• [WORK ORDER]
Starting with the first line and ending with the line that holds "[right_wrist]", repeat the material exactly.

───── DATASET EXCERPT

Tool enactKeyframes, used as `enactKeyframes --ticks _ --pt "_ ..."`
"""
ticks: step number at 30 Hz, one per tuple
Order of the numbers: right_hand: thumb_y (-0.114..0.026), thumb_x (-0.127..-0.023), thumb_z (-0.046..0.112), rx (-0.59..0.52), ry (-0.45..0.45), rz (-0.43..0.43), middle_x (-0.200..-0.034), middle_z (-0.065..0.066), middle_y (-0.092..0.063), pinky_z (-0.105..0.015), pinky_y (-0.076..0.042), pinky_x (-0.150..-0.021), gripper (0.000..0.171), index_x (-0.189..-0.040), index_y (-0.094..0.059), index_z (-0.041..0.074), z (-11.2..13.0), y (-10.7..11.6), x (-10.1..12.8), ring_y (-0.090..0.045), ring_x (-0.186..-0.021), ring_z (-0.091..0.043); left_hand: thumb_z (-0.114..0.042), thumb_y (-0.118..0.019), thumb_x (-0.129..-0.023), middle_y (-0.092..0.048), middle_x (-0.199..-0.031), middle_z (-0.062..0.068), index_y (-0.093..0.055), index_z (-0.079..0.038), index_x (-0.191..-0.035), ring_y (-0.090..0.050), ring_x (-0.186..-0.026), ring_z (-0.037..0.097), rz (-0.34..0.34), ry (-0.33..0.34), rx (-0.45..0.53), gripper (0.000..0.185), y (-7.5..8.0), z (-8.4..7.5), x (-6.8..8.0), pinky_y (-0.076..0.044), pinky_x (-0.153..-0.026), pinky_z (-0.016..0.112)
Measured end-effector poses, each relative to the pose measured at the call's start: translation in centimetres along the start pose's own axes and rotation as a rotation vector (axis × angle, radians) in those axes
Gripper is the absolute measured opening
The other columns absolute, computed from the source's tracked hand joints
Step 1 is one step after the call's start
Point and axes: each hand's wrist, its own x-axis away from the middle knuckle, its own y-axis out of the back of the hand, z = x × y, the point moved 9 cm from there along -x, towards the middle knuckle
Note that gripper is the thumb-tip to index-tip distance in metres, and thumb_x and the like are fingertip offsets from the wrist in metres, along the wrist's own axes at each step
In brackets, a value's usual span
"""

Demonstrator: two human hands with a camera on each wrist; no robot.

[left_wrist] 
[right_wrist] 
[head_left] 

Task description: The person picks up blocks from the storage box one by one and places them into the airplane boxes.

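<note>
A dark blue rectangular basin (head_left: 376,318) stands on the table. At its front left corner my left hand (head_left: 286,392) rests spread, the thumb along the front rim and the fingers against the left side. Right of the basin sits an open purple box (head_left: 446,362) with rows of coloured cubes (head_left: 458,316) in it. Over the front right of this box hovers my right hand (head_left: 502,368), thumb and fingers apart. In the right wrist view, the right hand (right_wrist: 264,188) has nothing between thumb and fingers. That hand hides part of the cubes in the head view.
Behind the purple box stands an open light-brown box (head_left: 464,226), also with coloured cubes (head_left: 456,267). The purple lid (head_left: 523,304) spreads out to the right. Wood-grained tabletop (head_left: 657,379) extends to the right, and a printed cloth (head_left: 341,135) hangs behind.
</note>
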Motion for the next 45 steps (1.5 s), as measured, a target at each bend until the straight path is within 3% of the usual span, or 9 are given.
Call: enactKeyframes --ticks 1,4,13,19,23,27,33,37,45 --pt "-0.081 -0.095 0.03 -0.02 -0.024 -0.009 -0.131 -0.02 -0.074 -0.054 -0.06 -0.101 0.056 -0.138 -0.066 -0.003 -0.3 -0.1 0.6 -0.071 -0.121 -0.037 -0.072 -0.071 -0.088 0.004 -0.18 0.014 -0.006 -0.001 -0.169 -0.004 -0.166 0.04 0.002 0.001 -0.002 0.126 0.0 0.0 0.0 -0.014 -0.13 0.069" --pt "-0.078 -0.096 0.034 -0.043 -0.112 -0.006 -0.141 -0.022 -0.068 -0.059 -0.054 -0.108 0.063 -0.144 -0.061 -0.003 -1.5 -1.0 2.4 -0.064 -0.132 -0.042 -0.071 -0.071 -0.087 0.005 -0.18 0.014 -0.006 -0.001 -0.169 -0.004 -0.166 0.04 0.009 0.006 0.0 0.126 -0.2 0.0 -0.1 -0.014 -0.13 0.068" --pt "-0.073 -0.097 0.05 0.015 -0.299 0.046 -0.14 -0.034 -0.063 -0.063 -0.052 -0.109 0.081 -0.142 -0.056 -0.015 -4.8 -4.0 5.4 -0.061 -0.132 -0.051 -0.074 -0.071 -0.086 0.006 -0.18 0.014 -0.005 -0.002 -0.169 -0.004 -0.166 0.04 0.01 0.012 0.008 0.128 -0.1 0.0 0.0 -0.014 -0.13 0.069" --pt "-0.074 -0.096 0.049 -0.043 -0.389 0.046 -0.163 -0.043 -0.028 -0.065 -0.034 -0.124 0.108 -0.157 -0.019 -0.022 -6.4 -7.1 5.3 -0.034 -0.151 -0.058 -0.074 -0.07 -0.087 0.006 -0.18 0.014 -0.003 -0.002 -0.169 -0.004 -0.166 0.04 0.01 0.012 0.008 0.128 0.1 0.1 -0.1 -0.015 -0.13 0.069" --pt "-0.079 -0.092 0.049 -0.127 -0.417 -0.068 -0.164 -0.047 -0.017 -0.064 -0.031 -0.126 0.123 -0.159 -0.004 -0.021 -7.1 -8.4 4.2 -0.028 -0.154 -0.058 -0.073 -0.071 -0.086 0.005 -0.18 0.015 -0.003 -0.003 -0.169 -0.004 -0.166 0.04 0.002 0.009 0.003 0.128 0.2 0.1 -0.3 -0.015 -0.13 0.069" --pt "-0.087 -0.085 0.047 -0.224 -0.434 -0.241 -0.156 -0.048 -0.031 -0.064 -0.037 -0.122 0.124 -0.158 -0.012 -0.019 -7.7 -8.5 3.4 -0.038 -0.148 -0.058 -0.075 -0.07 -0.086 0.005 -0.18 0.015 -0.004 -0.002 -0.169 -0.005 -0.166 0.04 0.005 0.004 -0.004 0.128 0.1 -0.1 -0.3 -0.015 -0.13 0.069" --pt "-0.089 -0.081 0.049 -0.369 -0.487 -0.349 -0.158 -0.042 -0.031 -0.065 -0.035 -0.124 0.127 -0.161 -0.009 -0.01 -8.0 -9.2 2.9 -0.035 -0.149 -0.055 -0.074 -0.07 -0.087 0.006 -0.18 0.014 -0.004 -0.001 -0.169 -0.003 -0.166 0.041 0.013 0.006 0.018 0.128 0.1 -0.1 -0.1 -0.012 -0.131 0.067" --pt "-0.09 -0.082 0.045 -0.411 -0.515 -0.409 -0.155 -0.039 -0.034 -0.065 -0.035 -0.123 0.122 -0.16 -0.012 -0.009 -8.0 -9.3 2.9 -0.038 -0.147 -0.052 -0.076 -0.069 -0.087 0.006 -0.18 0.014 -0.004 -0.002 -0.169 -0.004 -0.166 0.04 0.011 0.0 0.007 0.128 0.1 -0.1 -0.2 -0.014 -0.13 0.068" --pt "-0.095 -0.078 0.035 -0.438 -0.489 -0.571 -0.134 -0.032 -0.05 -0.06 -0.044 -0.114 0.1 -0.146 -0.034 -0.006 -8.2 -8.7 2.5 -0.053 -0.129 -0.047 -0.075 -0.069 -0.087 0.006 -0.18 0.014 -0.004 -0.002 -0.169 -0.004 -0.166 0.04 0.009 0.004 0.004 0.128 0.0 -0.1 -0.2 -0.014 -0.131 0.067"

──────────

• [REPLY]
Tool enactKeyframes, used as `enactKeyframes --ticks _ --pt "_ ..."`
"""
ticks: step number at 30 Hz, one per tuple
Order of the numbers: right_hand: thumb_y (-0.114..0.026), thumb_x (-0.127..-0.023), thumb_z (-0.046..0.112), rx (-0.59..0.52), ry (-0.45..0.45), rz (-0.43..0.43), middle_x (-0.200..-0.034), middle_z (-0.065..0.066), middle_y (-0.092..0.063), pinky_z (-0.105..0.015), pinky_y (-0.076..0.042), pinky_x (-0.150..-0.021), gripper (0.000..0.171), index_x (-0.189..-0.040), index_y (-0.094..0.059), index_z (-0.041..0.074), z (-11.2..13.0), y (-10.7..11.6), x (-10.1..12.8), ring_y (-0.090..0.045), ring_x (-0.186..-0.021), ring_z (-0.091..0.043); left_hand: thumb_z (-0.114..0.042), thumb_y (-0.118..0.019), thumb_x (-0.129..-0.023), middle_y (-0.092..0.048), middle_x (-0.199..-0.031), middle_z (-0.062..0.068), index_y (-0.093..0.055), index_z (-0.079..0.038), index_x (-0.191..-0.035), ring_y (-0.090..0.050), ring_x (-0.186..-0.026), ring_z (-0.037..0.097), rz (-0.34..0.34), ry (-0.33..0.34), rx (-0.45..0.53), gripper (0.000..0.185), y (-7.5..8.0), z (-8.4..7.5), x (-6.8..8.0), pinky_y (-0.076..0.044), pinky_x (-0.153..-0.026), pinky_z (-0.016..0.112)
Measured end-effector poses, each relative to the pose measured at the call's start: translation in centimetres along the start pose's own axes and rotation as a rotation vector (axis × angle, radians) in those axes
Gripper is the absolute measured opening
The other columns absolute, computed from the source's tracked hand joints
Step 1 is one step after the call's start
Point and axes: each hand's wrist, its own x-axis away from the middle knuckle, its own y-axis out of the back of the hand, z = x × y, the point moved 9 cm from there along -x, towards the middle knuckle
Note that gripper is the thumb-tip to index-tip distance in metres, and thumb_x and the like are fingertip offsets from the wrist in metres, along the wrist's own axes at each step
In brackets, a value's usual span
"""

Demonstrator: two human hands with a camera on each wrist; no robot.

[left_wrist] 
[right_wrist] 

No further answer is required.